■ About this exercise ■
Within the material below, count each line holding the string "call" and return the total alone.

■ Data below ■
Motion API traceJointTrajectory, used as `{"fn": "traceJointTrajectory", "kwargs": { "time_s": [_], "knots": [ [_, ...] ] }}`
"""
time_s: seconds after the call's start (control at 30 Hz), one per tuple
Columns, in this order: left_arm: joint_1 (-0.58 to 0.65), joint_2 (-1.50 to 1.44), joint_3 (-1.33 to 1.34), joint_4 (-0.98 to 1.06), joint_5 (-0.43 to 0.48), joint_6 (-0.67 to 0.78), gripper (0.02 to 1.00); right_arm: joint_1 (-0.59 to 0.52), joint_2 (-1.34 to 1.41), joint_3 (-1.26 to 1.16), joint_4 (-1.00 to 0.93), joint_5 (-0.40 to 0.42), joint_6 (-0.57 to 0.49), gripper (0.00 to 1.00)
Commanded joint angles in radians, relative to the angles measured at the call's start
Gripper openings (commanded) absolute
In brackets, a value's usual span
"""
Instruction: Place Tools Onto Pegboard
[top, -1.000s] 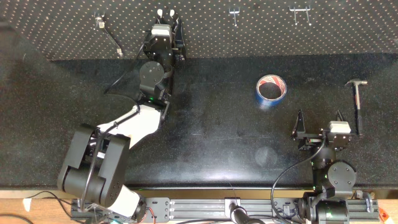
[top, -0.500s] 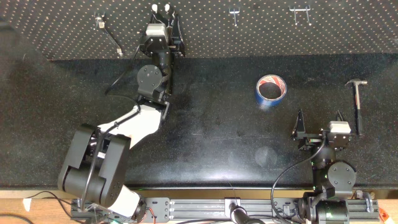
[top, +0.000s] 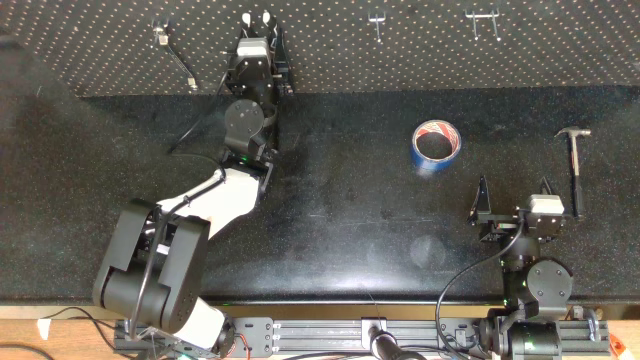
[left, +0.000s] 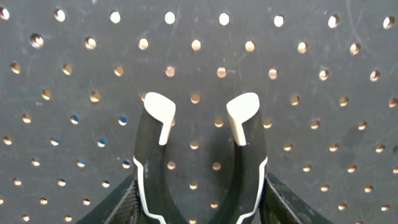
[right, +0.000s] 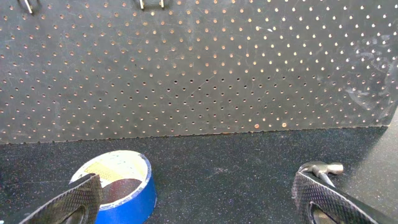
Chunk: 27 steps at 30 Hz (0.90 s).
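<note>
Top view: we see left gripper (top: 258, 18) up against black perforated pegboard (top: 420, 55), white-tipped fingers spread, nothing between. Right gripper (top: 513, 195) sits low over black table mat (top: 340, 210), fingers wide apart, empty. Blue-sided tape roll (top: 437, 143) lies flat on mat. Steel-headed hammer (top: 574, 170) lies right of right gripper, head toward pegboard.

Left wrist view: we note left gripper (left: 201, 118) released, pegboard (left: 311, 74) close behind.

Right wrist view: right gripper (right: 196, 186) spread. Tape roll (right: 118, 180) by one finger, hammer (right: 320, 169) head by other.
</note>
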Motion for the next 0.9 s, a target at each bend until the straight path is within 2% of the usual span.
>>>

■ Solution for this exercise ■
2